Electronic devices, such as tablets, computers, copiers, digital cameras, smart phones, control systems and automated teller machines, among others, often employ electronic components such as dies that are connected by various interconnect components. The dies may include memory, logic or other integrated circuit (IC) device.
ICs may be implemented to perform specified functions. Example ICs include mask-programmable ICs, such as general purpose ICs, application specific integrated circuits (ASICs), and the like, and field programmable ICs, such as field programmable gate arrays (FPGAs), complex programmable logic devices (CPLDs), and the like.
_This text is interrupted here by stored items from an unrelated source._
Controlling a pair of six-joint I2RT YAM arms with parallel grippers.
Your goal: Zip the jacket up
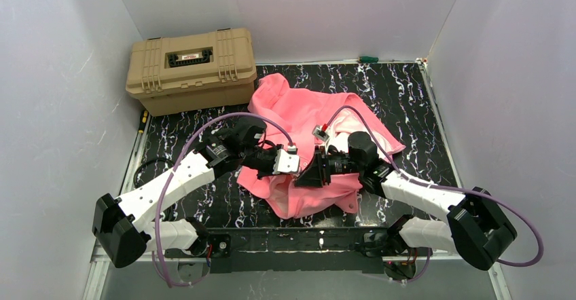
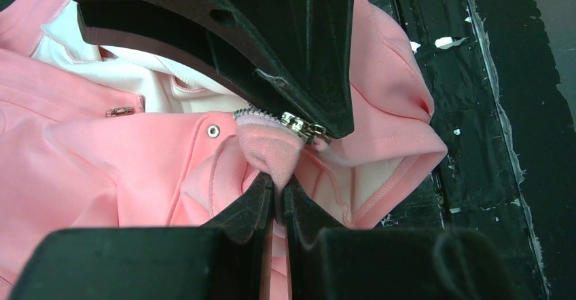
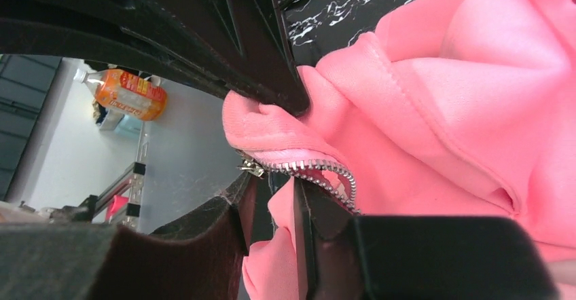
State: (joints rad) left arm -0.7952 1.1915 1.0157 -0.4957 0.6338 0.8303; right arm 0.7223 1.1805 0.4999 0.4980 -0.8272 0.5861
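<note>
Mid-table: L gripper [image 2: 278, 193] pinches jacket [image 1: 299, 110] hem; R gripper [image 3: 272, 195] astride zipper [image 3: 307, 166].

The black, white-veined marble-patterned surface [image 1: 421, 110] runs from the near edge back to the pale walls. A tan hard plastic case with a ribbed lid [image 1: 193, 69] sits closed in its far left corner, turned slightly askew. A crumpled salmon-pink hooded fabric jacket [image 1: 299, 110] lies across the middle, its far end just beside the case's right corner. A small green-handled tool [image 1: 367, 59] rests along the far edge by the wall.
</note>
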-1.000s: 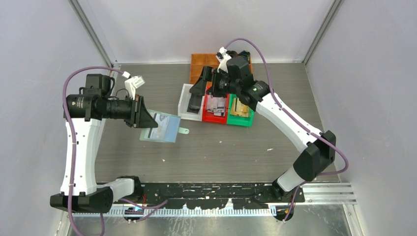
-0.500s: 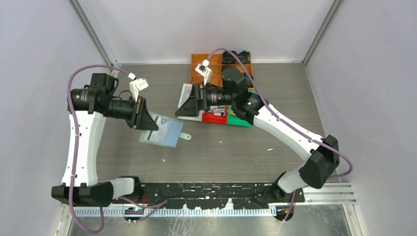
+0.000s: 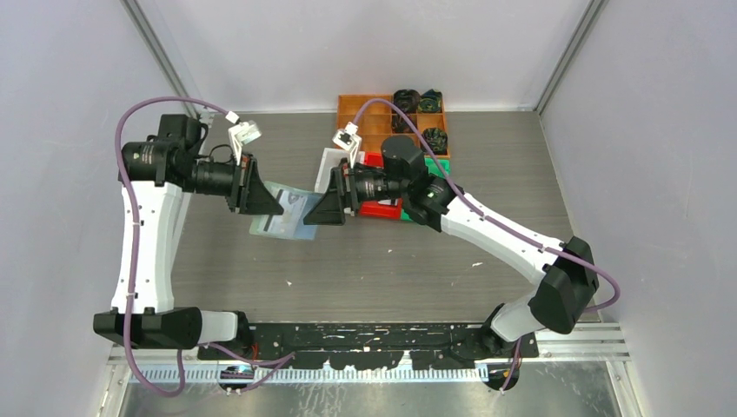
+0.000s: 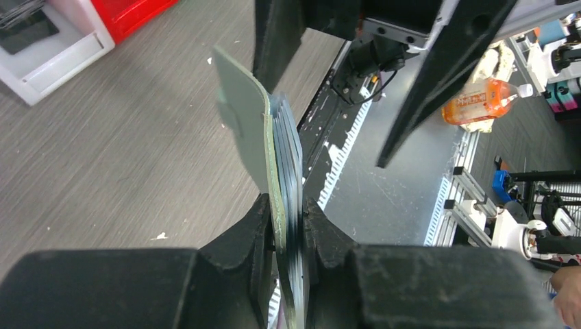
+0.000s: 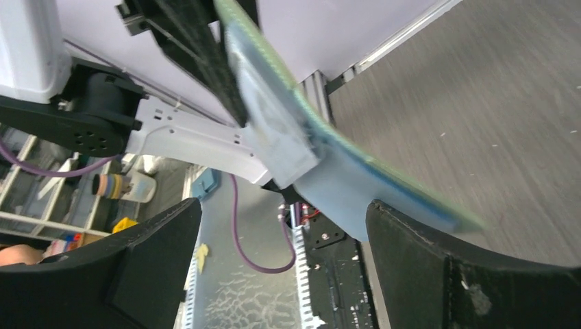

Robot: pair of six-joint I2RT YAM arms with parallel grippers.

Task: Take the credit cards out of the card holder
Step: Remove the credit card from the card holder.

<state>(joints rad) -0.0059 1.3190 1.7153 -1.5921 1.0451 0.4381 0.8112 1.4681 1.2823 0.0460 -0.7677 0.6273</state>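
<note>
My left gripper (image 3: 265, 201) is shut on the left side of the card holder (image 3: 291, 221), a pale sage-green wallet with bluish clear pockets, and holds it above the table. In the left wrist view the card holder (image 4: 255, 123) stands edge-on between my fingers (image 4: 241, 240), with thin card or pocket edges (image 4: 290, 147) packed inside. My right gripper (image 3: 323, 211) is open at the holder's right edge. In the right wrist view the card holder (image 5: 342, 171) hangs blurred just beyond my wide-open fingers (image 5: 438, 267). No single credit card shows clearly in the holder.
A white bin (image 3: 329, 162), a red bin (image 3: 379, 208) and a green bin (image 3: 441, 164) sit behind the right arm, mostly hidden. The white bin (image 4: 62, 51) holds a dark card. An orange tray (image 3: 361, 117) with dark bundles (image 3: 417, 100) stands at the back.
My right gripper has swung from over the bins leftward to the holder's right edge, open. My left gripper has raised and shifted the holder slightly right.
</note>
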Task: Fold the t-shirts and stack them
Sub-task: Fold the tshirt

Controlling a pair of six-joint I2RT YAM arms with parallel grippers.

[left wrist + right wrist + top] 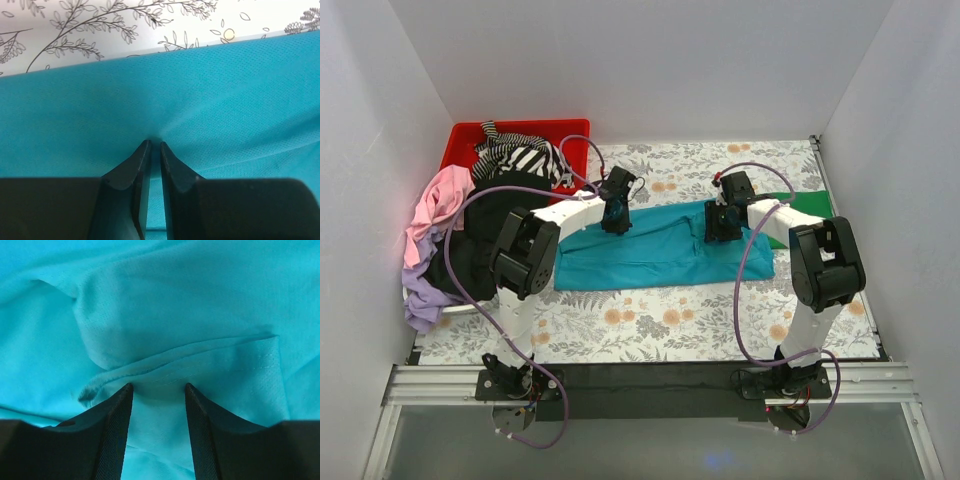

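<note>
A teal t-shirt [660, 255] lies spread flat across the middle of the floral table cover. My left gripper [616, 222] sits at its far left edge. In the left wrist view the left gripper [154, 142] is shut on a thin pinch of the teal t-shirt [210, 90], and the cloth puckers at the tips. My right gripper [720, 226] is over the shirt's right part. Seen from the right wrist, the right gripper [159, 386] is open, its fingers standing astride a folded hem of the teal t-shirt [180, 305]. A bright green t-shirt [802, 200] shows behind the right arm.
A red bin [470, 140] stands at the back left with a black-and-white striped shirt [520, 156] draped over it. Pink [438, 200], black [470, 250] and lilac [420, 300] shirts are heaped along the left wall. White walls enclose the floral table cover [670, 320].
</note>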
ICs have become more “dense” over time, i.e., more logic features have been implemented in an IC. More recently, Stacked-Silicon Interconnect Technology (“SSIT”) allows for more than one semiconductor die to be placed in a single package. SSIT ICs may be used to address increased demand for having various ICs within a single package. Conventionally, SSIT products are implemented using an interposer that includes an interposer substrate layer with through-silicon-vias (TSVs) and additional metallization layers built on top of the interposer substrate layer. The interposer provides connectivity between the IC dies and the package substrate. However, fabricating the interposer substrate layer with TSVs for the SSIT products is a complex process. This is due to the several fabrication steps necessary to form the interposer substrate layer with the TSVs that include: forming TSVs within the interposer substrate layer, performing backside thinning and chemical vapor deposition (CVD) or chemical mechanical planarization (CMP), and providing thin wafer handling.
Currently, each product adopting SSIT uses a top cell level design database and photomask to fabricate the interposer wafer. Thus, for each different product, there is additional overhead in terms of engineering time and cost spent to develop the interposer wafer for each product.